Title Machine learning methods for automated data editing of the turnover of service enterprises /
Translation of Title Mašininio mokymosi metodai automatizuotam paslaugų įmonių apyvartos redagavimui.
Authors Švambarytė, Klaudija
Full Text Download
Pages 63
Keywords [eng] Data Editing ; Random Forest ; Classification ; Imputation ; National Statistical Institutes, Error Detection, Machine Learning
Abstract [eng] National Statistical Institutes (NSIs) face increasing pressure to streamline their data editing processes, as detecting and correcting erroneous entries requires substantial time and resources.
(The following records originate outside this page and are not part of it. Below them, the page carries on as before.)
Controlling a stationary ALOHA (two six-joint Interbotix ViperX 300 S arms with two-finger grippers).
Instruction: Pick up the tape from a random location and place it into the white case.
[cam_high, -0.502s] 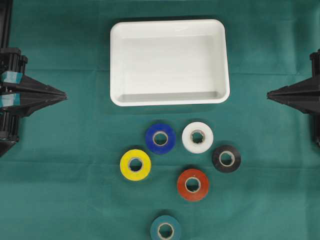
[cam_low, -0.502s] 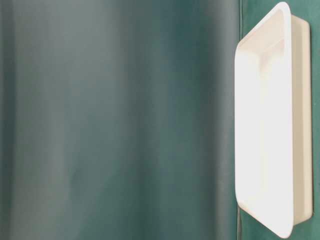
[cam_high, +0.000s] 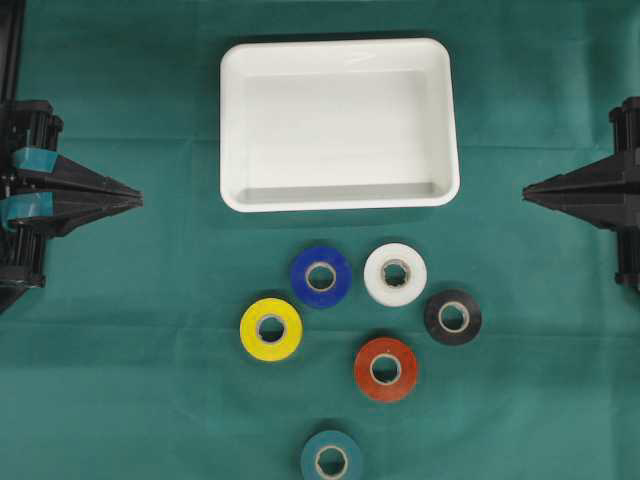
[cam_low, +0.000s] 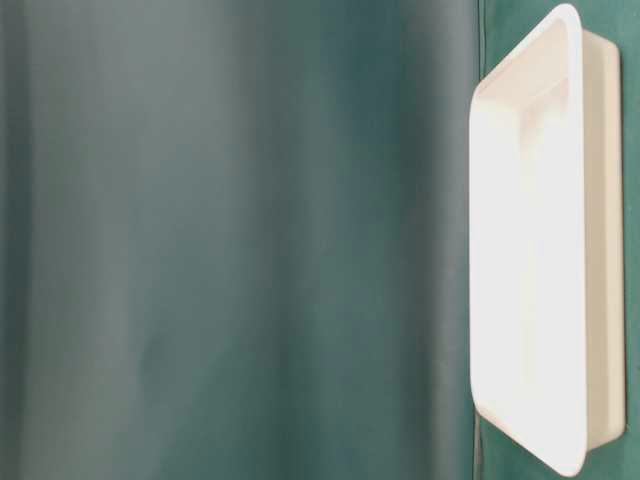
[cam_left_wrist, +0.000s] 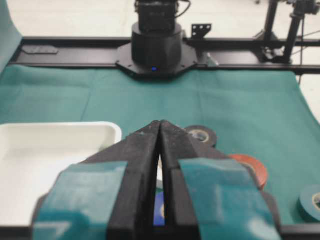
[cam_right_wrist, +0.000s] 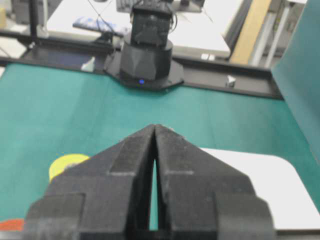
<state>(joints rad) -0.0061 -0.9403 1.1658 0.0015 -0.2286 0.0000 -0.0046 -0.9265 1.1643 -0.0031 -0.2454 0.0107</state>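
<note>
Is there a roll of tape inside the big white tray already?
No, the overhead view shows the white case with nothing in it, and all six tape rolls, such as the blue one, lie on the green cloth below it.

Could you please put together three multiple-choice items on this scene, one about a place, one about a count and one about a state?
1. Which roll lies nearest the case in the overhead view?
A. the teal roll
B. the white roll
C. the red roll

2. How many tape rolls lie on the cloth?
A. four
B. five
C. six

3. How does the left gripper stand?
A. shut, holding nothing
B. open above the yellow roll
C. shut on the black roll

Answers:
1. B, since the white roll sits just below the case's lower edge, while the teal roll and the red roll lie further down.
2. C, with blue, white, yellow, black, red and teal.
3. A, its fingers meet at the tip with nothing between them.
</note>
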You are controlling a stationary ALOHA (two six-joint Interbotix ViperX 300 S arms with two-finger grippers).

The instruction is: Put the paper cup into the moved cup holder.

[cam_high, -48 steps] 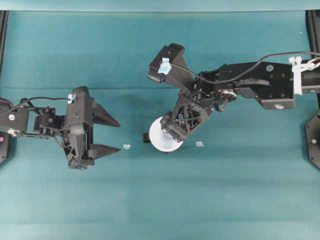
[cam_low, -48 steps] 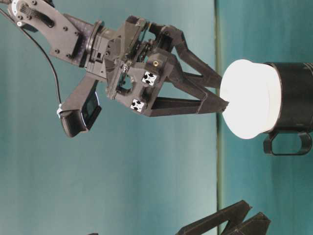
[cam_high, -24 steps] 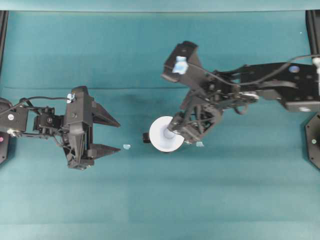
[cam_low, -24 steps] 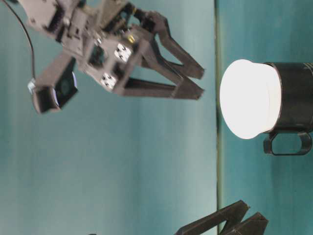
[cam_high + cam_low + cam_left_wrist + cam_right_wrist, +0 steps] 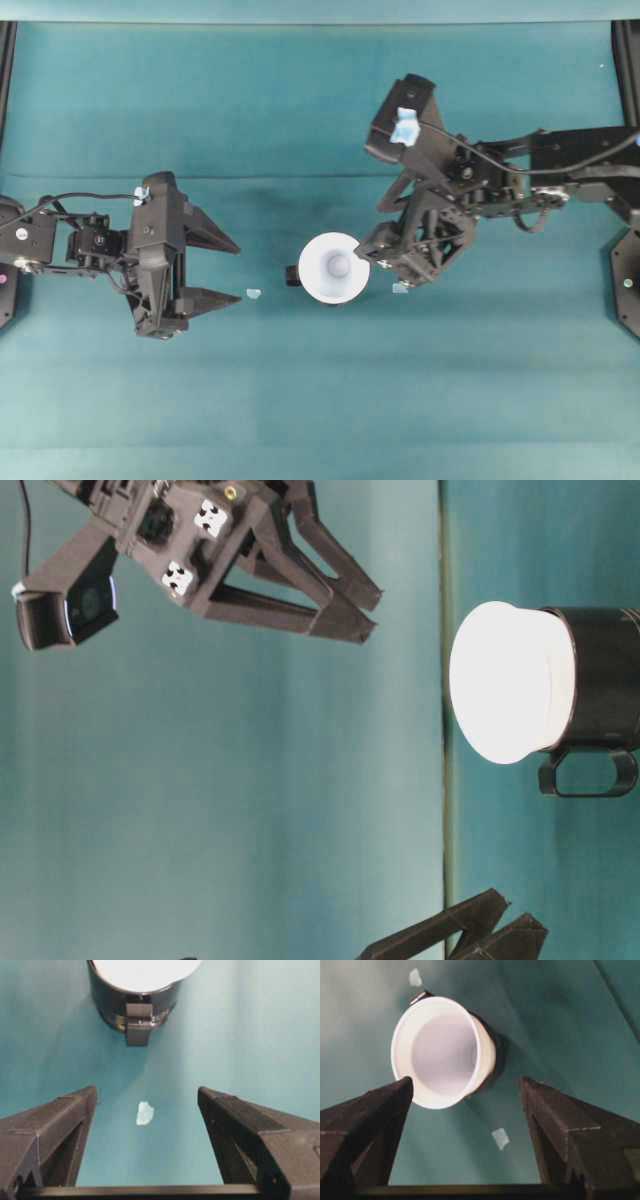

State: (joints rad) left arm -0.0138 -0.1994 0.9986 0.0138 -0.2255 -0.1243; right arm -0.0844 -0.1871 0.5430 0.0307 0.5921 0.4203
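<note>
The white paper cup (image 5: 333, 267) sits inside the black cup holder (image 5: 600, 680), with its wide rim standing proud of the holder; the holder's tab (image 5: 291, 274) points left. My right gripper (image 5: 372, 252) hangs open just right of the cup and raised above it (image 5: 368, 615), touching nothing. In the right wrist view the paper cup (image 5: 440, 1052) lies ahead of the spread jaws. My left gripper (image 5: 238, 272) rests open, left of the holder (image 5: 132, 1005), with nothing between its fingers.
Two small pale tape scraps lie on the teal cloth, one (image 5: 253, 294) left of the holder and one (image 5: 400, 288) to its right. Black frame rails (image 5: 628, 60) stand at the table's left and right edges.
My right gripper has drawn back from the cup's rim, rising and moving right, still open. The cup stays seated in the holder. The left arm has not moved.
</note>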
This thesis investigates the application of a Random Forest based framework to automate two critical tasks in the data editing workflow: identifying whether the reported value is erroneous, and then imputation of these values. The classification task demonstrated significant potential for accurately detecting erroneous records, enabling NSIs to focus their human and financial resources on the most critical cases. However, the imputation step faced challenges when predicting small or near-zero errors, particularly in cases that were wrongly classified as erroneous. Although several alternative modeling strategies were tested, none fully resolved these issues, aligning with findings from previous research.
Dissertation Institution Vilniaus universitetas.
Type Master thesis
Language English
Publication date 2025